Aim of the task |
Write down nothing except how many lines in the entries contain "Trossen".
--
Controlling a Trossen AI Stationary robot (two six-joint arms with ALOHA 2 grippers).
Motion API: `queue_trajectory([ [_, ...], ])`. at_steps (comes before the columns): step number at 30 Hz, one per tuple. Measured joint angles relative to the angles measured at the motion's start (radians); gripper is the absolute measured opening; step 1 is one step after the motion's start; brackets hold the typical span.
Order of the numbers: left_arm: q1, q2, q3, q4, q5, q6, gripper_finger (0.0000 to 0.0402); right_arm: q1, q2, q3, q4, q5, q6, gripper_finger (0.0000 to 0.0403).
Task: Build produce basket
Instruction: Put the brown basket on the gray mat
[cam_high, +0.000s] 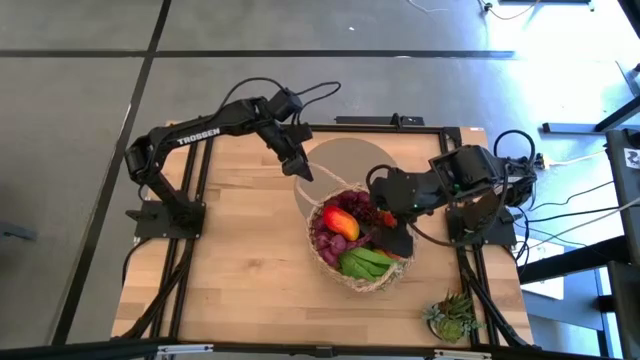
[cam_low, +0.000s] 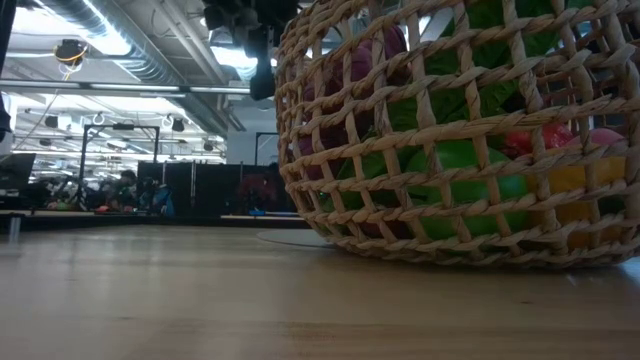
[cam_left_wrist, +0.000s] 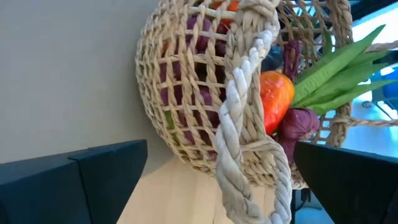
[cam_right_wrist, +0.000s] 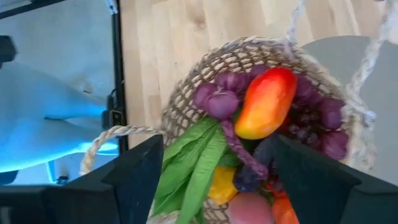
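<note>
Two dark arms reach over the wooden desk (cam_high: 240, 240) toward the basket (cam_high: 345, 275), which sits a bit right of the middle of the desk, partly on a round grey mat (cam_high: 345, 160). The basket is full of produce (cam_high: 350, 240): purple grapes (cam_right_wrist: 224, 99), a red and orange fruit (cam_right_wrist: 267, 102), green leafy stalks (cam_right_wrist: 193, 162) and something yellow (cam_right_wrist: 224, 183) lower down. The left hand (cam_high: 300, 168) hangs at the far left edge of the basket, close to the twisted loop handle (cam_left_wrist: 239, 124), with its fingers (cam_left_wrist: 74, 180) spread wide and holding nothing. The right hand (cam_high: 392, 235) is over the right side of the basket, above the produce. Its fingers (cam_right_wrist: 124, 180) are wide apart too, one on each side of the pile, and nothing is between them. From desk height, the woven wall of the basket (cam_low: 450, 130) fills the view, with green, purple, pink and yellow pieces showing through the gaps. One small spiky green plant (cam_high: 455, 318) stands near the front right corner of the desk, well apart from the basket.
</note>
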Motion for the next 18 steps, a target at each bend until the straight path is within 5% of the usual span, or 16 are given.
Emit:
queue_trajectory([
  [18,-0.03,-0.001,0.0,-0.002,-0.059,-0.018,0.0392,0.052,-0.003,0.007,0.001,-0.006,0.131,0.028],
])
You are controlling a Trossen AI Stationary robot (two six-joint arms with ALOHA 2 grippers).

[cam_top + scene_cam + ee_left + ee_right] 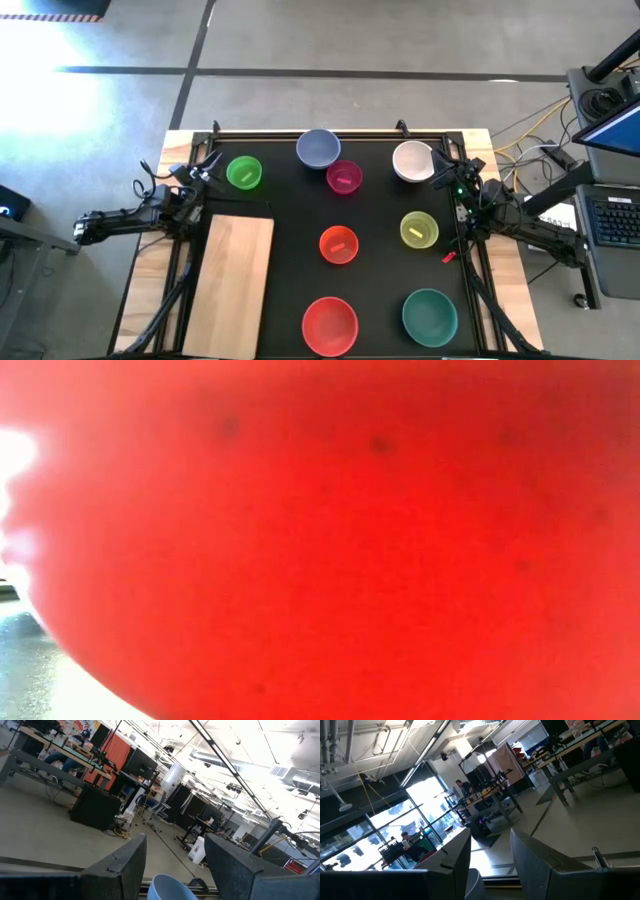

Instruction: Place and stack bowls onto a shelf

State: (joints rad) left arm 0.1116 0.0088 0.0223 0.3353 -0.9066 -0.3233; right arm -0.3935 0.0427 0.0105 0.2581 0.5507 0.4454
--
Reply |
2